Groundwater: making the invisible visible with innovative water efficiency on World Water Day
22 March 2022
A desire to maximise efficiency and productivity at their Langhorne Creek Kimbolton Vineyards motivated Director Nicole Clark to investigate ways of using groundwater to supplement river water while maintaining water quality.
The project received funding from the Australian Government’s Water Efficiency Program and built on work previously undertaken through the Commonwealth On-Farm Further Irrigation Efficiency (COFFIE) Pilot programme, Nicole hosted Australian Government representatives, which instigated conversations and new project ideas.
Based at Langhorne Creek at the bottom end of the Murray-Darling Basin, water management has always been front of mind for third-generation vigneron Nicole.
After the millennium drought, like many local growers, she elected to access irrigation water through the Creeks Pipeline Company (CPC) and remove their reliance on Lake Alexandrina water.
Mrs Clark said accessing water through the CPC was fantastic. This water supply is much better quality because it has lower salinity levels which assists with producing high quality fruit.
“However, our major limitation has been that we could only irrigate the vineyard with the flow rate supplied at the property connection", Mrs Clark said.
"This meant that it took over 2 days to irrigate the entire vineyard because we had 13 individual irrigation shifts to cover 36 hectares.
“The initial plan was to upgrade the automation and control system. However, with the increasing frequency of extreme heat and losing fruit in recent vintages, we knew we needed to modernise the irrigation system to manage this better.
“We decided to invest in a new 14 megalitre on-farm storage dam and pump station. This would enable higher flow rates to the vineyard and reduce the number of irrigation shifts to 4,” she said.
When planning the project and trying to future-proof the property, the discussion turned to increasing the use of licenced groundwater that the vineyard could access.
Groundwater is quite salty so CPC water been the preferred option while River Murray water allocations have been good, resulting in minimal to no use of groundwater for close to 10 years.
However awareness is growing that River Murray irrigation allocations can be impacted by increasing climate variability resulting in allocation restrictions and there is a need to prepare for the risk of this possibility.
One strategy to create a more stable water supply of suitable quality is to use River Murray water and groundwater mixed together.

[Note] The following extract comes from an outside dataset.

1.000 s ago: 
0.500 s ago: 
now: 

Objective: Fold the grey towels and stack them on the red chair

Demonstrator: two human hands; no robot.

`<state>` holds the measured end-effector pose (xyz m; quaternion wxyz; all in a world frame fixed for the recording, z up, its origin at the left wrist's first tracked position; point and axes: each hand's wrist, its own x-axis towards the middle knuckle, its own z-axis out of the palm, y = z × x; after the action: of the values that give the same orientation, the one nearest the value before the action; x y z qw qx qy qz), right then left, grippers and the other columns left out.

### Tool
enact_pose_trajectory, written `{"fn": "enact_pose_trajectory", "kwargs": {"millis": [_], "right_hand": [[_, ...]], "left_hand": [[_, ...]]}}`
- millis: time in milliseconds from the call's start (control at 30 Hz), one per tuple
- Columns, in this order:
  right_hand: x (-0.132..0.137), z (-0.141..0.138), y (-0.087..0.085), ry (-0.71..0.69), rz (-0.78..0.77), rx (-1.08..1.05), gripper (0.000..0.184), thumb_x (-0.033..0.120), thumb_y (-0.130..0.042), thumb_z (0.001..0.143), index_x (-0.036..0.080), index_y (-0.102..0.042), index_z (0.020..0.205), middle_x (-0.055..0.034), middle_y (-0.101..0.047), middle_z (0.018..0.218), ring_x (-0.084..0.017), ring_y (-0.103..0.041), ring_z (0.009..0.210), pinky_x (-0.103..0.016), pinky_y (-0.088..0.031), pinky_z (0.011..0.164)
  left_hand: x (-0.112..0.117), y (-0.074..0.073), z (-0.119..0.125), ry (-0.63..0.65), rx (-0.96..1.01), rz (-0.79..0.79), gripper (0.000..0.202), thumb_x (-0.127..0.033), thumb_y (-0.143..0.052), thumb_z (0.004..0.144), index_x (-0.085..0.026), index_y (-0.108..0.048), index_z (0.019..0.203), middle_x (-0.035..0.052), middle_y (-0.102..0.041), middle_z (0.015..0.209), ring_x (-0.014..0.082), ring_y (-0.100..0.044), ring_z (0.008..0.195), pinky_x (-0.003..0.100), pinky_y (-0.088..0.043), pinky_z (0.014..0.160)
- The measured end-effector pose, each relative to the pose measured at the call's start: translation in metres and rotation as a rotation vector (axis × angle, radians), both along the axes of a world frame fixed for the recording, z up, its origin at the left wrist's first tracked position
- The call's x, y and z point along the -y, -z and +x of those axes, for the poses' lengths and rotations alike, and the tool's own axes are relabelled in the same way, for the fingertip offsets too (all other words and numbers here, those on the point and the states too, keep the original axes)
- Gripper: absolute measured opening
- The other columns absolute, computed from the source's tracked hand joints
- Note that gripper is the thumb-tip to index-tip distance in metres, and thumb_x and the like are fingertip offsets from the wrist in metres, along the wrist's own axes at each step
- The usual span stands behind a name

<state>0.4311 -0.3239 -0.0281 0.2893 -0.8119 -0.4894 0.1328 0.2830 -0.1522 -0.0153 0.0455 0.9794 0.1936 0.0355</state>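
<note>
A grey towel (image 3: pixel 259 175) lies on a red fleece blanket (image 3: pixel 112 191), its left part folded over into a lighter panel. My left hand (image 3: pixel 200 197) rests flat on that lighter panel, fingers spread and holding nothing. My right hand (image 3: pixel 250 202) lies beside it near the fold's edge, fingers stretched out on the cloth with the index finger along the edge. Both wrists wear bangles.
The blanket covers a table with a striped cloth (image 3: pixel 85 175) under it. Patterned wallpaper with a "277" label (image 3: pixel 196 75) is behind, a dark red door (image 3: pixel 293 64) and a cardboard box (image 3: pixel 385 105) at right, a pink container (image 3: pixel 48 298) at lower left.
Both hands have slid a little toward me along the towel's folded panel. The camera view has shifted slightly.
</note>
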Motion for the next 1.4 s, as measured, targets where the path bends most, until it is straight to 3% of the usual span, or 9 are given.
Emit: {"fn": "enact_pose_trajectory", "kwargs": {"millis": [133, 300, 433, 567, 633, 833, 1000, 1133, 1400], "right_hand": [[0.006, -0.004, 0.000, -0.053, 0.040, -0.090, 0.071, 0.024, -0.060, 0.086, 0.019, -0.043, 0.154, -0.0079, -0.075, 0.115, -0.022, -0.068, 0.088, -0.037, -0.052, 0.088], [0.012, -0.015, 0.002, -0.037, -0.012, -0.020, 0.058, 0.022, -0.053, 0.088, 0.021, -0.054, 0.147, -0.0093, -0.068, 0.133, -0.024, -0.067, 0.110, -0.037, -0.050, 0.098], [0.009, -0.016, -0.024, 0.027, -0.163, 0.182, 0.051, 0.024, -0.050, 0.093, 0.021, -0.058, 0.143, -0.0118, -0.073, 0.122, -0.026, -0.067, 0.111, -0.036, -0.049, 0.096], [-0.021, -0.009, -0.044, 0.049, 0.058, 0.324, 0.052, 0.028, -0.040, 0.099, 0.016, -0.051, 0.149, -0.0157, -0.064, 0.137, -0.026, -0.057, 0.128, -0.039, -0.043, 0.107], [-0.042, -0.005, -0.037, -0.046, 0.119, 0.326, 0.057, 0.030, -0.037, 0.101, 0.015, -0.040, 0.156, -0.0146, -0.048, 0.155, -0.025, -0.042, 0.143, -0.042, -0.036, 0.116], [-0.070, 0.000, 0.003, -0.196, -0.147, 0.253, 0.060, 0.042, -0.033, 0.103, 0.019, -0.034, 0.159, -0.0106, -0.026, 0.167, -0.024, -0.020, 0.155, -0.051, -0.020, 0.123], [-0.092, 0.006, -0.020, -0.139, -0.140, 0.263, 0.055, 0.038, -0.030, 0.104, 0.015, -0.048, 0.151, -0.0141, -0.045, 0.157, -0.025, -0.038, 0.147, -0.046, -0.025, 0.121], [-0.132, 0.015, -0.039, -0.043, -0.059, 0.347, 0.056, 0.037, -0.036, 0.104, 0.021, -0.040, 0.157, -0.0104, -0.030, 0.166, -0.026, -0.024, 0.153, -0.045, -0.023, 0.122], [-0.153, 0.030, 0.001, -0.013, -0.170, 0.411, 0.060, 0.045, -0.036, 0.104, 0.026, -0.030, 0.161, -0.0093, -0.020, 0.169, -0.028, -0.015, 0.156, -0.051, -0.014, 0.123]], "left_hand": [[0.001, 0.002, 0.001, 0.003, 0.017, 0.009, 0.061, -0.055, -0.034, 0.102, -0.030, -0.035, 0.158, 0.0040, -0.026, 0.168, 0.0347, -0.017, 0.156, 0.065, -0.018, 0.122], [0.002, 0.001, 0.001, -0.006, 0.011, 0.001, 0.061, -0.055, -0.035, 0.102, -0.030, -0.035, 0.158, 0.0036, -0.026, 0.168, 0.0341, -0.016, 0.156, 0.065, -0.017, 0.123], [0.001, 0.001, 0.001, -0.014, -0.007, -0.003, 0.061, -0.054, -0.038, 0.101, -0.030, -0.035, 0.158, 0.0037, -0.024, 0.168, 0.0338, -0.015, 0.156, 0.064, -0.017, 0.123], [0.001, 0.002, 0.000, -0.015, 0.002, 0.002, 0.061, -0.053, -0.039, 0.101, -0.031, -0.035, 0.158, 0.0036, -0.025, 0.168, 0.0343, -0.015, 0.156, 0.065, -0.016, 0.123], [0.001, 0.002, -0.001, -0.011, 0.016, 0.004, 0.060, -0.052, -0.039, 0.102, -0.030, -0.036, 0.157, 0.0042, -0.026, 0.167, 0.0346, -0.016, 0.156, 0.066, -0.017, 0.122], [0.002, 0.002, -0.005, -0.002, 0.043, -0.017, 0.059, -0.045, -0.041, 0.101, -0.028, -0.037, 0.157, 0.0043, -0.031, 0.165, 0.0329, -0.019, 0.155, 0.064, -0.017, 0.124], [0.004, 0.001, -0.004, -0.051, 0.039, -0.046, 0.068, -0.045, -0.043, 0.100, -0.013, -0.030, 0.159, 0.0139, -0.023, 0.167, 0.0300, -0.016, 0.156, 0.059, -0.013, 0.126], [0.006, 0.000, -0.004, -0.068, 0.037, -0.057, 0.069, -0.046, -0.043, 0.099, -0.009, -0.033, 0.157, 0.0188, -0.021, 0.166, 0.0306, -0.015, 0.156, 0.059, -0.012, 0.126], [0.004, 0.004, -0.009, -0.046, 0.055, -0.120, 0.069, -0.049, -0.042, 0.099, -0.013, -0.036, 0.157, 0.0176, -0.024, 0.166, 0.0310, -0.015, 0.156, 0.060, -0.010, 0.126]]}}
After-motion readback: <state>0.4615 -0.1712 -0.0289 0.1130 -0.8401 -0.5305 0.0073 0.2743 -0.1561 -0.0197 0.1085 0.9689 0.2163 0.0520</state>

Working with the Murraylands and Riverland Landscape Board, an assessment of how much groundwater could replace River Murray water when mixed together to meet the required water quality standard was undertaken. The mixing would occur in the new storage dam.
Murraylands and Riverland Landscape Board Sustainable Water Team Leader Michael Cutting said the calculations for substituting groundwater were based on the salinity levels of River Murray water and groundwater, and the relative volumes of each needed to fill the dam while maintaining acceptable salinity levels.
"We knew the new storage dam would achieve water savings by being able to irrigate proactively rather than reactively, but the ability to utilise available groundwater was an added bonus", Mr Cutting said.
"It highlights the strategic importance that on-farm storage can provide, and the efficiency and productivity gains that can be achieved.
“A region like Langhorne Creek is reliant on irrigated agriculture.
“We want to ensure farms are as sustainable and adaptive as possible. This will have massive flow-on benefits for the regional economy and all the jobs that these industries support,” Mr Cutting said.
The Water Efficiency Program is supported by the Murraylands and Riverland Landscape Board through funding from the Australian Government.
World Water Day, held on 22 March every year since 1993, celebrates water and raises awareness of the 2 billion people living without access to safe water. This year’s theme is “Groundwater: making the invisible visible.”